Segment Open

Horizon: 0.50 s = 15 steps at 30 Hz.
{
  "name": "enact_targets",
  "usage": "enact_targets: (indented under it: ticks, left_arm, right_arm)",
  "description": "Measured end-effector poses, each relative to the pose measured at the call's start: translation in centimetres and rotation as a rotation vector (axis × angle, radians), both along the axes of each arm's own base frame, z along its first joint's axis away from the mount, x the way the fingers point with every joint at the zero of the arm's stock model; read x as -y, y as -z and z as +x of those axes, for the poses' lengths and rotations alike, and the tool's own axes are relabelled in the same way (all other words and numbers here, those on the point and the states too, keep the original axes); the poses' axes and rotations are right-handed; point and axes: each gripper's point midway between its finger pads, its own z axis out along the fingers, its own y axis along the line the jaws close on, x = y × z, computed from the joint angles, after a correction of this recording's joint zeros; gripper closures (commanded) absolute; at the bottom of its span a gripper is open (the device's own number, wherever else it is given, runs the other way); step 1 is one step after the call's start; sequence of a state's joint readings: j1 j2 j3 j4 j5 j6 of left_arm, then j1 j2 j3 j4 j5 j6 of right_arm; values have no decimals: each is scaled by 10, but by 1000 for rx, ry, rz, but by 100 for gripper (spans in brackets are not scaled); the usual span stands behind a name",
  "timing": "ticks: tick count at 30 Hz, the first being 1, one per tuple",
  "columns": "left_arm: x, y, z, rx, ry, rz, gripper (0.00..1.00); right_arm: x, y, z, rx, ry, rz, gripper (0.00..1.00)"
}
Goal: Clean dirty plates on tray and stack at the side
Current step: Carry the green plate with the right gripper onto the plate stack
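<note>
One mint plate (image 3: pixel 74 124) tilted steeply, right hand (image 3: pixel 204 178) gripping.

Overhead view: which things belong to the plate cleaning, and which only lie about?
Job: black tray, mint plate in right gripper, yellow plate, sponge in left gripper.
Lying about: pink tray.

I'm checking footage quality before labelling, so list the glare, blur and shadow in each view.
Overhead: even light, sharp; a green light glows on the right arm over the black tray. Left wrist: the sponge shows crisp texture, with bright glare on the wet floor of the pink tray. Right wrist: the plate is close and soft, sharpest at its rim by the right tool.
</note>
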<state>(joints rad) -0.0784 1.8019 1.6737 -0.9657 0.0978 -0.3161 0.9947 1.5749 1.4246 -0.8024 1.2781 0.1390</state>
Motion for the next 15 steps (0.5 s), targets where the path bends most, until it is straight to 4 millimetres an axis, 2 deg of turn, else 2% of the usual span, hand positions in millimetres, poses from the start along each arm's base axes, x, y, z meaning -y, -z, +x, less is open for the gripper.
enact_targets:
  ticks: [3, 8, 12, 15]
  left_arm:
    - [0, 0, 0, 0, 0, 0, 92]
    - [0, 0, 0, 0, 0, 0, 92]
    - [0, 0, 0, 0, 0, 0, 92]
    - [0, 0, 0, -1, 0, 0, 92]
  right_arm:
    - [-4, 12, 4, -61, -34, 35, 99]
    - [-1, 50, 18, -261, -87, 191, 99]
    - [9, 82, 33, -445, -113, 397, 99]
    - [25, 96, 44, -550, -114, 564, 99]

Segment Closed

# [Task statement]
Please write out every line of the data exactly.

# [Task answer]
Horizon: 0.50 s = 15 steps at 30 Hz.
{
  "name": "enact_targets",
  "usage": "enact_targets: (indented under it: ticks, left_arm, right_arm)",
  "description": "Measured end-effector poses, each relative to the pose measured at the call's start: translation in centimetres and rotation as a rotation vector (axis × angle, radians), both along the axes of each arm's own base frame, z along its first joint's axis away from the mount, x the way the fingers point with every joint at the zero of the arm's stock model; read x as -y, y as -z and z as +x of those axes, for the poses' lengths and rotations alike, and the tool's own axes are relabelled in the same way (all other words and numbers here, those on the point and the states too, keep the original axes); the poses' axes and rotations are right-handed; point and axes: each gripper's point midway between its finger pads, its own z axis out along the fingers, its own y axis along the line the jaws close on, x = y × z, computed from the joint angles, after a correction of this recording's joint zeros; gripper closures (commanded) absolute; at the bottom of its span a gripper is open (the device's own number, wherever else it is given, runs the other way); step 1 is one step after the call's start; sequence of a state's joint readings: j1 j2 j3 j4 j5 j6 of left_arm, then j1 j2 j3 j4 j5 j6 of right_arm; values have no decimals: each is scaled by 10, but by 1000 for rx, ry, rz, but by 100 for gripper (spans in brackets are not scaled); the usual span stands behind a name",
  "timing": "ticks: tick count at 30 Hz, the first being 1, one per tuple",
  "columns": "left_arm: x, y, z, rx, ry, rz, gripper (0.00..1.00); right_arm: x, y, z, rx, ry, rz, gripper (0.00..1.00)"
}
Goal: Clean dirty plates on tray and stack at the side
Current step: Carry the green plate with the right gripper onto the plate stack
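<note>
One mint plate (image 3: pixel 74 124) tilted steeply, right hand (image 3: pixel 204 178) gripping.

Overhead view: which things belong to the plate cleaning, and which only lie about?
Job: black tray, mint plate in right gripper, yellow plate, sponge in left gripper.
Lying about: pink tray.

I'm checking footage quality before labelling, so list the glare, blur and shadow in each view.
Overhead: even light, sharp; a green light glows on the right arm over the black tray. Left wrist: the sponge shows crisp texture, with bright glare on the wet floor of the pink tray. Right wrist: the plate is close and soft, sharpest at its rim by the right tool.
</note>
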<state>(joints rad) -0.0784 1.8019 1.6737 -0.9657 0.0978 -0.3161 0.9947 1.5749 1.4246 -0.8024 1.2781 0.1390</state>
Motion for the next 15 steps (0.5 s), targets where the path bends most, until it is straight to 4 millimetres an axis, 2 deg of turn, else 2% of the usual span, hand positions in millimetres, poses from the start along each arm's base axes, x, y, z meaning -y, -z, +x, less is open for the gripper.
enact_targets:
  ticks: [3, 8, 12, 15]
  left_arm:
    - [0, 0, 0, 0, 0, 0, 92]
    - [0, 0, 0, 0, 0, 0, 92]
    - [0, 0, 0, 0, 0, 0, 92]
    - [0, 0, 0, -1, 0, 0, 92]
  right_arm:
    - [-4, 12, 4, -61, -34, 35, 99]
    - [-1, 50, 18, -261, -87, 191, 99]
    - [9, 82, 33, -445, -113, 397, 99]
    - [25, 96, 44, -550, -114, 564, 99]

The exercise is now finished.